WHAT TO DO: Copy the whole listing below exactly.

▬▬▬

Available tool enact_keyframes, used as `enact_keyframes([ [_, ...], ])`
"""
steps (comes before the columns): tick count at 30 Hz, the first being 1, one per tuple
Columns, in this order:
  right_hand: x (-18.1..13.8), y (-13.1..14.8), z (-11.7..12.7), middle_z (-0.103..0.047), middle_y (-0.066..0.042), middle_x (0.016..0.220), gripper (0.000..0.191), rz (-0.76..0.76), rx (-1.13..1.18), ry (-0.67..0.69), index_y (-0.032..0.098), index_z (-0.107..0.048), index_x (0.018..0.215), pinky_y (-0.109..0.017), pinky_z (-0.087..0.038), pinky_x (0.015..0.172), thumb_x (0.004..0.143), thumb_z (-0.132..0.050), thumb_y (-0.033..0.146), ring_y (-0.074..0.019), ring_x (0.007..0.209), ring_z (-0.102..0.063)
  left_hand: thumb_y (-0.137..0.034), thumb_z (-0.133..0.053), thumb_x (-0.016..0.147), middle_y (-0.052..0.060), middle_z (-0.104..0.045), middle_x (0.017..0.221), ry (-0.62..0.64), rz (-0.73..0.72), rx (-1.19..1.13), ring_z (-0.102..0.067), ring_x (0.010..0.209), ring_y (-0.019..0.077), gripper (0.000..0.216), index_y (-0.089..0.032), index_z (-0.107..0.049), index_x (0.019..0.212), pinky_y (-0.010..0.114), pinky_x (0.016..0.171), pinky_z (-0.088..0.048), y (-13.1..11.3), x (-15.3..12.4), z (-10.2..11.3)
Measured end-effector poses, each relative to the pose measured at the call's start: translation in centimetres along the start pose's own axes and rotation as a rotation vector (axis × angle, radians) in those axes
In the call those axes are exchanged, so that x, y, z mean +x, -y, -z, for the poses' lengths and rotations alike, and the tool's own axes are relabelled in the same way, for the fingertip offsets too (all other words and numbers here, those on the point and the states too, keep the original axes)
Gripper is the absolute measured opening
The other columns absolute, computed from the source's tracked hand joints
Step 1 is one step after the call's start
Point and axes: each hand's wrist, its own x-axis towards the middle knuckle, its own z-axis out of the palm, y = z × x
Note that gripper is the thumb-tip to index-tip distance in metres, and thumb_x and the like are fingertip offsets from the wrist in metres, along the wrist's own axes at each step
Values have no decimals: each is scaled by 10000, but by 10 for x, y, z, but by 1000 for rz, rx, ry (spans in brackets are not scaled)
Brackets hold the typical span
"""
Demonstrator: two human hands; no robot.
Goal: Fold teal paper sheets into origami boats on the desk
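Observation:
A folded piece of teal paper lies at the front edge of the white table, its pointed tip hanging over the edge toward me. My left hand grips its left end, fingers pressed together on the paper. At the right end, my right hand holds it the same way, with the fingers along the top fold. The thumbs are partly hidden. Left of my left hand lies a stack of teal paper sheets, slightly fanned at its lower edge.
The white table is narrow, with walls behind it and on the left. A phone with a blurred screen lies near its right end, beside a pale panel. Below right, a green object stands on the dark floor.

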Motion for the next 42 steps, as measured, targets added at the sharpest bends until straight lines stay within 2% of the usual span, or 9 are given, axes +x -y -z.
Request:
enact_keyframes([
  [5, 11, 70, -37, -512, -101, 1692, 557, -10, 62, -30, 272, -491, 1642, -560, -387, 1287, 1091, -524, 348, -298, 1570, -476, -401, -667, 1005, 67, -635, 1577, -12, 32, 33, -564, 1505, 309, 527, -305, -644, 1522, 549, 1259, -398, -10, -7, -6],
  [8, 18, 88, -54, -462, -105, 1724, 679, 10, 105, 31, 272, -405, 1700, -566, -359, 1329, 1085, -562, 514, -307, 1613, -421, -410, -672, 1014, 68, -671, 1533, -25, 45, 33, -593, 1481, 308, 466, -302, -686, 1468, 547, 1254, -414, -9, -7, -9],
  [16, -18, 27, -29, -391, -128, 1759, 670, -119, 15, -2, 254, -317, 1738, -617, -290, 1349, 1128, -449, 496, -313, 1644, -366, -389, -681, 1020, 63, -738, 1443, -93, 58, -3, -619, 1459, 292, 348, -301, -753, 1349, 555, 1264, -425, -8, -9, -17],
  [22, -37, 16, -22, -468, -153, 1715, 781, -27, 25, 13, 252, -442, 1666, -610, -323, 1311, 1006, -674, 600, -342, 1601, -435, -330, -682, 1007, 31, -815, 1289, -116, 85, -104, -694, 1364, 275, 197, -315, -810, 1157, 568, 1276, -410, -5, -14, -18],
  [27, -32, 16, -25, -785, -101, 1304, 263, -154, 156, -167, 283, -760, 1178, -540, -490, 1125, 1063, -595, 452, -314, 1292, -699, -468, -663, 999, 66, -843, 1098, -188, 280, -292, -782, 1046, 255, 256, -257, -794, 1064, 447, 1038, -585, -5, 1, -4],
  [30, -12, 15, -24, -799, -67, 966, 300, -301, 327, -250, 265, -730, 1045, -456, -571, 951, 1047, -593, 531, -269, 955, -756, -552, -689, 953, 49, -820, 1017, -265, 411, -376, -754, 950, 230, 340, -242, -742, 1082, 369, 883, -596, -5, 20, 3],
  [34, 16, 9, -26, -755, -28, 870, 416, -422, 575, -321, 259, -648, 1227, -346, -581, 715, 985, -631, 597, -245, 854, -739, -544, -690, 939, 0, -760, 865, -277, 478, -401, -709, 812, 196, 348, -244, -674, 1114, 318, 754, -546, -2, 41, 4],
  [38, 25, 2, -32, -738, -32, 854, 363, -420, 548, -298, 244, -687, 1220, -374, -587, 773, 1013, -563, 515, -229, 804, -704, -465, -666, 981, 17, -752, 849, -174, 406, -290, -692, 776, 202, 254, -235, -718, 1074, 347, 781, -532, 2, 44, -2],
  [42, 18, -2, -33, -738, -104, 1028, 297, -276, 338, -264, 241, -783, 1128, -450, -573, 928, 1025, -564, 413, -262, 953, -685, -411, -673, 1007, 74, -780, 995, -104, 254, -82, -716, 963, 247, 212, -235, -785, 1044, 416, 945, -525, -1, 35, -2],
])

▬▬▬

OUTPUT OF THE TASK:
Available tool enact_keyframes, used as `enact_keyframes([ [_, ...], ])`
"""
steps (comes before the columns): tick count at 30 Hz, the first being 1, one per tuple
Columns, in this order:
  right_hand: x (-18.1..13.8), y (-13.1..14.8), z (-11.7..12.7), middle_z (-0.103..0.047), middle_y (-0.066..0.042), middle_x (0.016..0.220), gripper (0.000..0.191), rz (-0.76..0.76), rx (-1.13..1.18), ry (-0.67..0.69), index_y (-0.032..0.098), index_z (-0.107..0.048), index_x (0.018..0.215), pinky_y (-0.109..0.017), pinky_z (-0.087..0.038), pinky_x (0.015..0.172), thumb_x (0.004..0.143), thumb_z (-0.132..0.050), thumb_y (-0.033..0.146), ring_y (-0.074..0.019), ring_x (0.007..0.209), ring_z (-0.102..0.063)
  left_hand: thumb_y (-0.137..0.034), thumb_z (-0.133..0.053), thumb_x (-0.016..0.147), middle_y (-0.052..0.060), middle_z (-0.104..0.045), middle_x (0.017..0.221), ry (-0.62..0.64), rz (-0.73..0.72), rx (-1.19..1.13), ring_z (-0.102..0.067), ring_x (0.010..0.209), ring_y (-0.019..0.077), gripper (0.000..0.216), index_y (-0.089..0.032), index_z (-0.107..0.049), index_x (0.019..0.212), pinky_y (-0.010..0.114), pinky_x (0.016..0.171), pinky_z (-0.088..0.048), y (-13.1..11.3), x (-15.3..12.4), z (-10.2..11.3)
Measured end-effector poses, each relative to the pose measured at the call's start: translation in centimetres along the start pose's own axes and rotation as a rotation vector (axis × angle, radians) in those axes
In the call those axes are exchanged, so that x, y, z mean +x, -y, -z, for the poses' lengths and rotations alike, and the tool's own axes are relabelled in the same way, for the fingertip offsets too (all other words and numbers here, those on the point and the states too, keep the original axes)
Gripper is the absolute measured opening
The other columns absolute, computed from the source's tracked hand joints
Step 1 is one step after the call's start
Point and axes: each hand's wrist, its own x-axis towards the middle knuckle, its own z-axis out of the palm, y = z × x
Note that gripper is the thumb-tip to index-tip distance in metres, and thumb_x and the like are fingertip offsets from the wrist in metres, along the wrist's own axes at each step
Values have no decimals: each is scaled by 10000, but by 10 for x, y, z, but by 1000 for rz, rx, ry (spans in brackets are not scaled)
Brackets hold the typical span
"""
Demonstrator: two human hands; no robot.
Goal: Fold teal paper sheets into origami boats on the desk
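Observation:
A folded piece of teal paper lies at the front edge of the white table, its pointed tip hanging over the edge toward me. My left hand grips its left end, fingers pressed together on the paper. At the right end, my right hand holds it the same way, with the fingers along the top fold. The thumbs are partly hidden. Left of my left hand lies a stack of teal paper sheets, slightly fanned at its lower edge.
The white table is narrow, with walls behind it and on the left. A phone with a blurred screen lies near its right end, beside a pale panel. Below right, a green object stands on the dark floor.
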
Motion for the next 42 steps, as measured, targets added at the sharpest bends until straight lines stay within 2% of the usual span, or 9 are given, axes +x -y -z.
Request:
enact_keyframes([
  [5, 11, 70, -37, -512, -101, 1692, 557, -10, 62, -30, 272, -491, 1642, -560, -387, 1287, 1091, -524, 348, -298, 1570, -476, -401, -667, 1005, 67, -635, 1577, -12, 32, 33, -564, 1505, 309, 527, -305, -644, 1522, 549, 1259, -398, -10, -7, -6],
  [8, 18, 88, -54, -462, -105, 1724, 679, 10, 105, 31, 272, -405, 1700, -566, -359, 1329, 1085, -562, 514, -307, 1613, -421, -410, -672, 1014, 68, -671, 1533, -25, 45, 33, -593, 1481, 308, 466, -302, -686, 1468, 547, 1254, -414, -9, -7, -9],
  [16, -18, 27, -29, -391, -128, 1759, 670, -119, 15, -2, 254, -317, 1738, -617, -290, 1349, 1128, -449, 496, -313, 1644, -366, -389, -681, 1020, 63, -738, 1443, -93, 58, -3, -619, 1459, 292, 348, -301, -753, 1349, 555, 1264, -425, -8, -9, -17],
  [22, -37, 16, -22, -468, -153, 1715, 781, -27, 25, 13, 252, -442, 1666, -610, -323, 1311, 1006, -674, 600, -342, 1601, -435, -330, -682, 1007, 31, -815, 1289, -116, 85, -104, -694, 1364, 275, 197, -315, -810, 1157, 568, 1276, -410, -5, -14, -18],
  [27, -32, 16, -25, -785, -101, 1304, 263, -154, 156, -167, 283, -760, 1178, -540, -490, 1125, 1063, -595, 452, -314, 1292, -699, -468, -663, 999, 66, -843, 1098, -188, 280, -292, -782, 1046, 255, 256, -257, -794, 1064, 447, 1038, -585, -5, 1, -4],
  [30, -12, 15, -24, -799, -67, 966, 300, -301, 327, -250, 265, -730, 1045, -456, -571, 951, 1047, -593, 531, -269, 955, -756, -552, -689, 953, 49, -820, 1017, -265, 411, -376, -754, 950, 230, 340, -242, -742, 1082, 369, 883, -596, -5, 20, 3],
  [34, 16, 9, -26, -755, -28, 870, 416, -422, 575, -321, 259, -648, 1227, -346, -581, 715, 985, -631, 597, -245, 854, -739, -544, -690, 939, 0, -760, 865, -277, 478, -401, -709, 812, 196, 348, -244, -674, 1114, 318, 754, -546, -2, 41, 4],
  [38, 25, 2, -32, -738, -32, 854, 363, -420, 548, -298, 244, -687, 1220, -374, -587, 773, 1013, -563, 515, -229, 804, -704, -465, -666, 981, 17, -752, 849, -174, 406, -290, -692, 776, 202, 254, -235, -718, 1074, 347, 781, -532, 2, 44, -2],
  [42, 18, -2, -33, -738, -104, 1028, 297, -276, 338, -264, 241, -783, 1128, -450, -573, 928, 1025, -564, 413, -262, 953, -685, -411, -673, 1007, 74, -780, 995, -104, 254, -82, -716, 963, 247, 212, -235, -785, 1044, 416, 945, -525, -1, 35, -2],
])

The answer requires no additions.